Outside of the planning and zoning barriers, there are other barriers. There’s neighborhood opposition that’s always a challenge. These types are not easily classifiable by industry standards. It’s usually just the small local builder delivering these missing-middle units, so there’s no one building them at scale. The other thing is building codes. When you jump up above three units, it becomes more cumbersome and costly to build this type of housing. The list goes on, but that’s just a glimpse of the top issues.
During the COVID crisis, we’ve heard so much about people not wanting to live in high-rise towers. How does missing-middle housing work during a pandemic?
Parolek: The missing-middle housing types are a real sweet spot between the suburban alternative and the very urban alternative. The types typically do not have shared entries. They do not have shared corridors. And they’re typically walk-up, meaning they don’t have shared elevators. And most of them have some private outdoor space, which gives people that little bit of elbow room that they’re looking for. These housing types are positioned really well to provide a high quality of living during COVID and post-COVID.

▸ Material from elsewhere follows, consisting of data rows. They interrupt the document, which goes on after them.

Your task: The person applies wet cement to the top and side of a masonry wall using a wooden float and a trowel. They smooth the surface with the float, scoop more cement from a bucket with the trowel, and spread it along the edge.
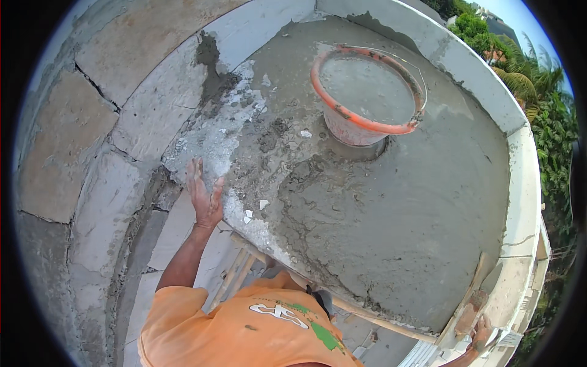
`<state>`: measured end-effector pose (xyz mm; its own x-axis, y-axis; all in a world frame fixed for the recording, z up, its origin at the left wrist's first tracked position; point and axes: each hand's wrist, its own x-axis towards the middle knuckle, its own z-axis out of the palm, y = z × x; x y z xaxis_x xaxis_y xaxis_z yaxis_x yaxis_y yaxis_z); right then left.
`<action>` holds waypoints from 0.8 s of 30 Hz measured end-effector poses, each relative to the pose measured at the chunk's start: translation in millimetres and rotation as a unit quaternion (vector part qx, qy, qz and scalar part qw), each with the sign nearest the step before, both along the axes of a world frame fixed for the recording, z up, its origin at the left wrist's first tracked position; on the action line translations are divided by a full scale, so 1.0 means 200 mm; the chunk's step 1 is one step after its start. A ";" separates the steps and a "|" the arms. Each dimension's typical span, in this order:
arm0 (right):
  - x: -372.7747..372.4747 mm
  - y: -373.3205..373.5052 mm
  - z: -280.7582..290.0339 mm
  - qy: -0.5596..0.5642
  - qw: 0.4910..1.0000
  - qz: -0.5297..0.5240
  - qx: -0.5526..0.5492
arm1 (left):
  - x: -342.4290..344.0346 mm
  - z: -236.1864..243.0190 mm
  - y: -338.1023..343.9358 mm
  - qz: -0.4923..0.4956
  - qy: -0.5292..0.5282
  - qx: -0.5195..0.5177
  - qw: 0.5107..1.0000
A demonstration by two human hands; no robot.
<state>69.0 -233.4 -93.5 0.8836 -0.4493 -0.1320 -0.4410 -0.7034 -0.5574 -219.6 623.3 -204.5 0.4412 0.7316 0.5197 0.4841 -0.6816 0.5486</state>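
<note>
My left hand (205, 196) lies open, fingers stretched out and thumb apart, on the crumbly, pale left edge of the concrete slab. White chips (247, 215) lie beside it. At the lower right, my right hand (481, 335) is beside the curved rim, next to a reddish-brown piece (472, 311) and a narrow wooden board (461, 303); how its fingers are closed is unclear. A grey, blade-like shape (491, 276) leans against the rim there. Wet grey mortar (416, 226) covers most of the slab. An orange-rimmed bucket (367, 85) of grey slurry stands upright in it.
A low, curved white parapet (520, 183) bounds the mortar at the far side and right. Rough block wall (104, 208) rises at the left. Bamboo or wooden poles (235, 272) run below the slab's near edge, by my body. Trees (550, 116) stand beyond the parapet.
</note>
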 end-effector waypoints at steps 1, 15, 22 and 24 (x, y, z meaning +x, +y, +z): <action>0.02 0.03 -0.01 0.004 1.000 -0.003 -0.007 | 0.01 0.01 0.00 -0.004 0.003 0.008 1.000; 0.12 0.29 0.00 0.009 1.000 0.009 -0.018 | 0.01 0.02 -0.01 0.012 -0.007 0.025 1.000; 0.14 0.39 0.01 0.008 0.999 0.019 -0.026 | 0.01 -0.01 -0.01 0.026 -0.025 0.035 0.999; 0.14 0.42 0.03 0.005 0.999 0.024 -0.025 | 0.02 -0.01 0.00 0.030 -0.033 0.033 0.998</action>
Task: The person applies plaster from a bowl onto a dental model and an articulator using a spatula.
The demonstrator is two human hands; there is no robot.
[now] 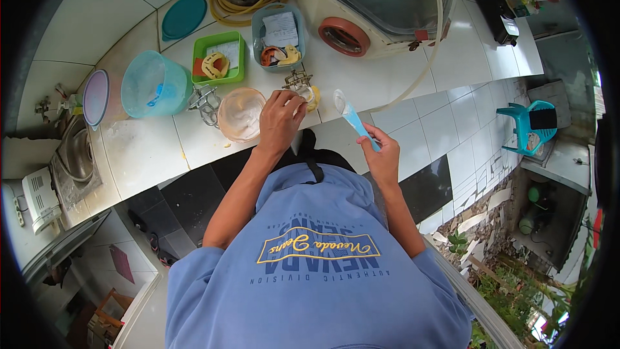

We’ve heard a lot recently about accessory dwelling units. How do they fit into the missing-middle picture?
Parolek: I’m a huge fan of accessory dwelling units. I’m glad to see they’re gaining so much attention. I put them on the missing-middle spectrum — but I don’t want cities to get so wrapped up in ADUs that they forget about duplexes, triplexes and fourplexes. In many markets, ADUs are not going to be enough. They’re a step in the right in the direction. But the next step is let’s talk about this full range of missing-middle housing types.